On the Norwegian Continental Shelf, the Petroleum Safety Authority Norway (PSA) and the Norwegian Oil and Gas Association specify restored state SCAL as part of the data package for field development plan submissions when relative permeability data is cited in reserves calculations. The Ekofisk and Valhall chalk fields have been studied with restored state methods because chalk reservoirs are particularly susceptible to wettability changes that alter oil recovery factors dramatically.

Offshore Australia, Woodside and Santos routinely commission SCAL programs on Carnarvon Basin and Browse Basin cores ahead of major gas field development decisions where the reservoir model feeds into liquefaction plant capacity sizing.

A restored state core is also called an aged core or a wettability-restored core. The procedure is sometimes called the Amott restoration method when wettability is quantified by the Amott-Harvey index after aging. Related terms include wettability (the preference of a fluid to contact a solid surface in the presence of another immiscible fluid; controls the distribution of oil and water in reservoir pores and governs relative permeability), relative permeability (the ratio of effective permeability to a specific fluid to the absolute permeability of the rock; a dimensionless function of fluid saturation that is the key input to reservoir flow modeling), special core analysis (SCAL, the set of advanced core measurements beyond routine porosity and permeability; includes relative permeability, capillary pressure, wettability, electrical properties, and acoustic properties), capillary pressure (the pressure difference across the interface between two immiscible fluids in a pore throat; governs the initial fluid distribution in the reservoir and the saturation at which each fluid becomes mobile), and native state core (a core transported and tested under preserved pressure and temperature without any cleaning, representing the highest fidelity reproduction of original reservoir fluid distribution; more expensive and logistically demanding than restored state preparation).

How an Incorrect Wettability Assumption Wrote Down 8 Million Barrels of Oil Reserves

A North Sea operator had a proven oil field in a Jurassic sandstone reservoir producing under water injection. The original reserves estimate, based on a water-flooding model calibrated to cleaned water-wet relative permeability curves, showed an oil recovery factor of 38 percent. The field had been on production for six years when production rates fell below the model prediction despite reservoir pressure being well-maintained by the injection.

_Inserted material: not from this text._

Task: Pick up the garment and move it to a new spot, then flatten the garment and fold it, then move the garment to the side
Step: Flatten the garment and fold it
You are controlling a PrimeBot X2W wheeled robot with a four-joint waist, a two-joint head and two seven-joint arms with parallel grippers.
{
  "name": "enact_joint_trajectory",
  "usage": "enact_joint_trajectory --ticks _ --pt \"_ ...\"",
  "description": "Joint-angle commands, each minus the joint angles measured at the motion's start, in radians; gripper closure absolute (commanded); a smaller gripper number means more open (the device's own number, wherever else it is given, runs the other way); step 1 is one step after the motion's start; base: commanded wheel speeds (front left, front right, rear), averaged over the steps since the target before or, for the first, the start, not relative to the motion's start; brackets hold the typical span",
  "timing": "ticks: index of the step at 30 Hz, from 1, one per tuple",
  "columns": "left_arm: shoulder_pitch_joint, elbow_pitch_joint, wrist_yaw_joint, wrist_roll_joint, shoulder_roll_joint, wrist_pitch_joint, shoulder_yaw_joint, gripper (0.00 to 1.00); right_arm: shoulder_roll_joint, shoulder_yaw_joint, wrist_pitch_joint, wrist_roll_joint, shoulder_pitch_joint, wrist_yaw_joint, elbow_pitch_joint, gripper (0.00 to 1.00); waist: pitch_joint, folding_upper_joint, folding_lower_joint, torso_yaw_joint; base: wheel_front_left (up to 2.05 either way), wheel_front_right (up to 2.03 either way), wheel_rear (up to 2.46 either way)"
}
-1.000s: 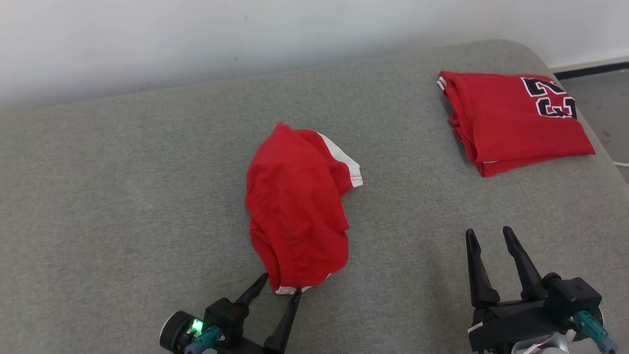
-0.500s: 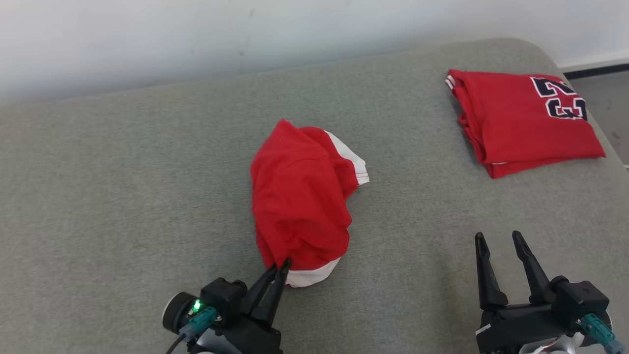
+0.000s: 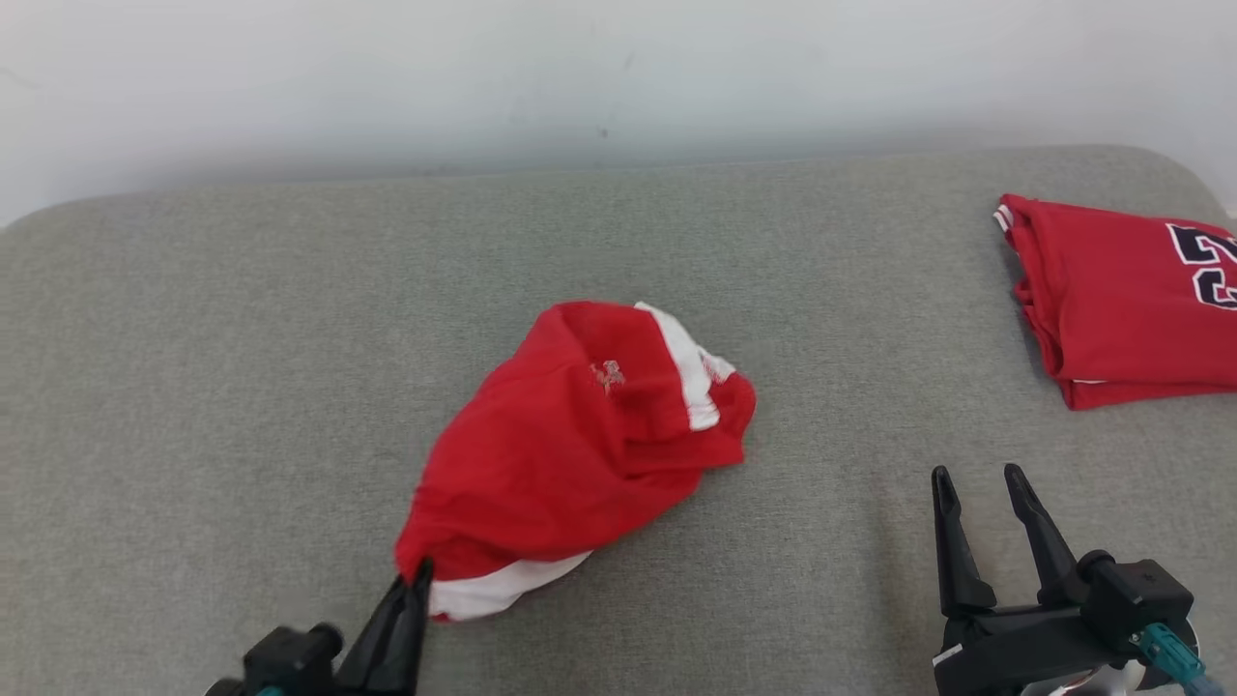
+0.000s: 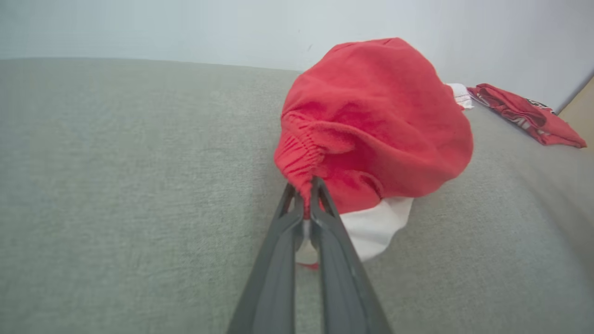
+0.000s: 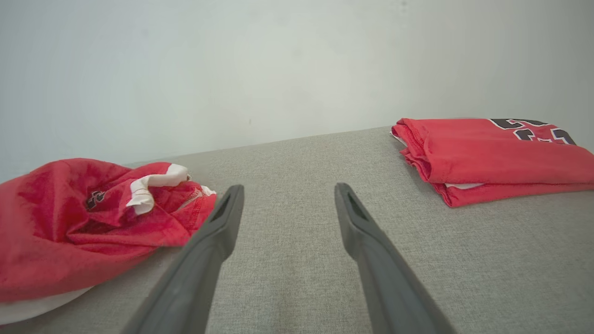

A SCAL study was commissioned on new core cut from a sidetrack well. Restored state relative permeability testing, with cores aged for four weeks at reservoir temperature (94°C) with the field's crude oil, showed significantly higher residual oil saturation and a less favorable oil relative permeability curve than the original water-wet measurements. The interpreter recalibrated the reservoir simulation model with the restored state curves.

The recalibrated model matched the observed production decline closely. The revised recovery factor was 29 percent. The reserves write-down was 8 million barrels of oil equivalent. The operator's share price fell 4 percent the day the revision was announced. The SCAL program itself cost approximately USD 380,000. The cost of not doing it at the start of field development was nine years of optimistic production forecasts, overestimated reserves, and capital allocated to compression and injection capacity sized for a recovery factor that was never achievable.